E também deve ser dito aqui: os perpetradores eram seres humanos. Eles eram alemães. Os que mataram, os que planejaram e os que ajudaram na matança, os muitos que silenciosamente aceitaram, eles eram alemães.
A matança industrial em massa de seis milhões de judeus, o pior crime na história da Humanidade, foi cometido pelos meus compatriotas.
A guerra terrível, que custou mais de 50 milhões de vidas, foi originada pelo meu país.
Setenta e cinco anos depois da liberação de Auschwitz, eu estou diante de todos vocês como presidente da Alemanha – eu estou aqui com esta pesada e histórica carga de culpa. Ao mesmo tempo, meu coração se enche de gratidão pelas mãos dos sobreviventes estendidas para nós, pela nova confiança que nos dão o povo em Israel e por todo o mundo e pela vida judaica florescendo na Alemanha.

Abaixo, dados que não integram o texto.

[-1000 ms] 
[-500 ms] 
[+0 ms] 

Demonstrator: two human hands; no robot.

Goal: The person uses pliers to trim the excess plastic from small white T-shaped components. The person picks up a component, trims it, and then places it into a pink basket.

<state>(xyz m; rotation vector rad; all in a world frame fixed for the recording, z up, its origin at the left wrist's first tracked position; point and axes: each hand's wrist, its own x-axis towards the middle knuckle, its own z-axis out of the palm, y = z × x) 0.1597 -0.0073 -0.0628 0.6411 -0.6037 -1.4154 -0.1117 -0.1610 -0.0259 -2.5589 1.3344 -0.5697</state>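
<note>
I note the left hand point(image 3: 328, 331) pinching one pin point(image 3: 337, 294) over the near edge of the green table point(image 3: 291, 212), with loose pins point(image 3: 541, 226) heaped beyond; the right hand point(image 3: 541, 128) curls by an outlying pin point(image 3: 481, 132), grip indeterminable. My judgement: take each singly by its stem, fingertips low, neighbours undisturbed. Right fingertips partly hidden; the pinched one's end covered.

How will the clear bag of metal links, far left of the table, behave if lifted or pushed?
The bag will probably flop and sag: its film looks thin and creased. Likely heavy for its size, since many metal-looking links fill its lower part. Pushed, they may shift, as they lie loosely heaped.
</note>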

Minha alma se comove com o espírito de reconciliação, esse espírito que abriu um novo e pacífico caminho para Alemanha e Israel, para Alemanha e Europa e os países do mundo.
A Chama Eterna no Yad Vashem não se apaga. A responsabilidade da Alemanha não expira. Queremos cumprir com nossa responsabilidade. Por esse aspecto vocês nos medirão.
Eu estou aqui diante de vocês, agradecido pelo milagre da reconciliação e eu quisera poder dizer que nossa recordação nos tornou imune à maldade.
Sim, nós alemães recordamos. Mas às vezes parece que entendemos o passado melhor do que o presente.
Os espíritos da maldade estão emergindo com um novo disfarce, apresentando seu pensamento antissemita, racista e autoritário como uma resposta para o futuro, uma nova solução para os problemas da nossa era.
Eu gostaria de poder dizer que nós alemães aprendemos definitivamente com a história. Mas eu não posso dizer isso quando o ódio está se espalhando. Eu não posso dizer isso quando cospem nas crianças judias nos pátios das escolas. Eu não posso dizer isso quando o cru antissemitismo é camuflado na suposta crítica às políticas de Israel. Eu não posso dizer isso quando apenas uma grossa porta de madeira impede que um terrorista de extrema-direita cause um banho de sangue na sinagoga da cidade de Halle no Yom Kipur.
Claro que nossa era é uma era diferente. As palavras não são as mesmas. Os perpetradores não são os mesmos. Mas é a mesma maldade. E resta apenas uma única resposta: Nunca mais! Nie wieder!
Essa é a razão pela qual não podemos deixar de lembrar. Essa responsabilidade está entrelaçada no próprio tecido da República Federal da Alemanha desde o primeiro dia. Mas agora mesmo estamos sendo testados.
Esta Alemanha só estará à altura se estiver à altura de sua histórica responsabilidade. Nós combatemos o antissemitismo. Nós resistimos ao veneno do nacionalismo. Nós protegemos a vida judaica. Nós estamos com Israel.
Aqui no Yad Vashem, eu renovo essa promessa aos olhos do mundo. E sei que não estou sozinho. Hoje nos juntamos para dizer: Não ao antissemitismo! Não ao ódio!
Do horror de Auschwitz, o mundo já aprendeu lições antes. As nações do mundo construíram uma ordem de paz, baseada nos direitos humanos e na lei internacional. Nós alemães estamos comprometidos com essa ordem e queremos defendê-la junto com todos vocês. Porque isso sabemos: a paz pode ser destruída e pessoas podem ser corrompidas.
Estimados chefes de estado e de governo, eu estou agradecido por juntos assumirmos este compromisso hoje: um mundo que lembra o Holocausto; um mundo sem genocídio.
“Quem sabe se alguma vez ainda voltaremos a ouvir o som da vida? Quem sabe se podemos nos entremear com a eternidade? Quem sabe?”
Salmen Gradowsky escreveu essas linhas em Auschwitz e as enterrou numa lata fina embaixo de um crematório.
Aqui no Yad Vashem eles estão entremeados com a eternidade: Salmen Gradowsky, Samuel e Rega Tytelman, Ida e Vili Goldish.
Todos eles foram assassinados. Suas vidas foram perdidas para o ódio desenfreado. Mas nossa recordação deles vai derrotar o abismo. E nossas ações vão derrotar o ódio.
Isto defendo. Isto eu espero.
Bendito seja o Senhor que me permitiu estar aqui no dia hoje”.